Some 300 Salt Lake area residents ate their way to hunger Friday night at a special banquet sponsored by the International Development Network at the University of Utah.
Only 12 of those attending the 4th Annual Hunger Banquet at St. Marks Cathedral, 231 E. 100 South, picked a yellow card as they entered, entitling them to a "First World" meal, an all-American repast consisting of roast beef, potatoes, vegetables and a tasty dessert.The rest had to content themselves with a bowl of rice and beans. Those selected to receive a "Second World" meal, also received a tortilla.
Paula Quenemoen, banquet coordinator, said the purpose of the banquet is to make people more aware of hunger in the world.
Following the meal, students and guest speakers talked about world hunger.
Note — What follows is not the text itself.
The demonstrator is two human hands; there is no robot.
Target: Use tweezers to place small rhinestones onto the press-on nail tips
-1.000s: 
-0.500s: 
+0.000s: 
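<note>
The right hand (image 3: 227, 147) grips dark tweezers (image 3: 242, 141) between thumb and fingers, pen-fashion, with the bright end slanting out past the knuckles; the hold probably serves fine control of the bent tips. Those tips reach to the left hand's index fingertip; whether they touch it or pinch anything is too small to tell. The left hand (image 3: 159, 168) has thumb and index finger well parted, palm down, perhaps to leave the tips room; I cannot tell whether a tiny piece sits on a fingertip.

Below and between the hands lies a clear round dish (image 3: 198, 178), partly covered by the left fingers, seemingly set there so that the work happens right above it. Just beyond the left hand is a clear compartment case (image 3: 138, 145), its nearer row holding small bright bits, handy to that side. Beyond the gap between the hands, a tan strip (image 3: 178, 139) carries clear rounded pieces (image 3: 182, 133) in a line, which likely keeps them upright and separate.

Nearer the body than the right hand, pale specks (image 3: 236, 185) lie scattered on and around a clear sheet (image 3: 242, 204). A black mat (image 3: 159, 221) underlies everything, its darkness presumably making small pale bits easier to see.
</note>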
David Werner, author of "Where There Is No Doctor: A Village Handbook," was the keynote speaker. Also on the program was Quincy Troop, who was sponsored by the Black Student Union at the U.
Quenemoen said while many people are familiar with the plight of those starving because of famine, there is a second form of world hunger that is even more devastating - consistent chronic hunger.
"About 90 percent of the 35,000 people who die daily from hunger suffer from consistent and chronic hunger," Quenemoen said. "That's equal to about 100 jumbo jets crashing to the earth every day."
Those suffering from chronic hunger often appear normal to others. But the lack of proper nutrition eventually causes the body to break down, putting victims in jeopardy of dying of sickness and diseases that most people consider trivial, Quenemoen said.
Proceeds from the banquet were donated to Utahns Against Hunger. Those attending were also encouraged to bring foodstuffs for donation to the Indian Walk-in Center food bank.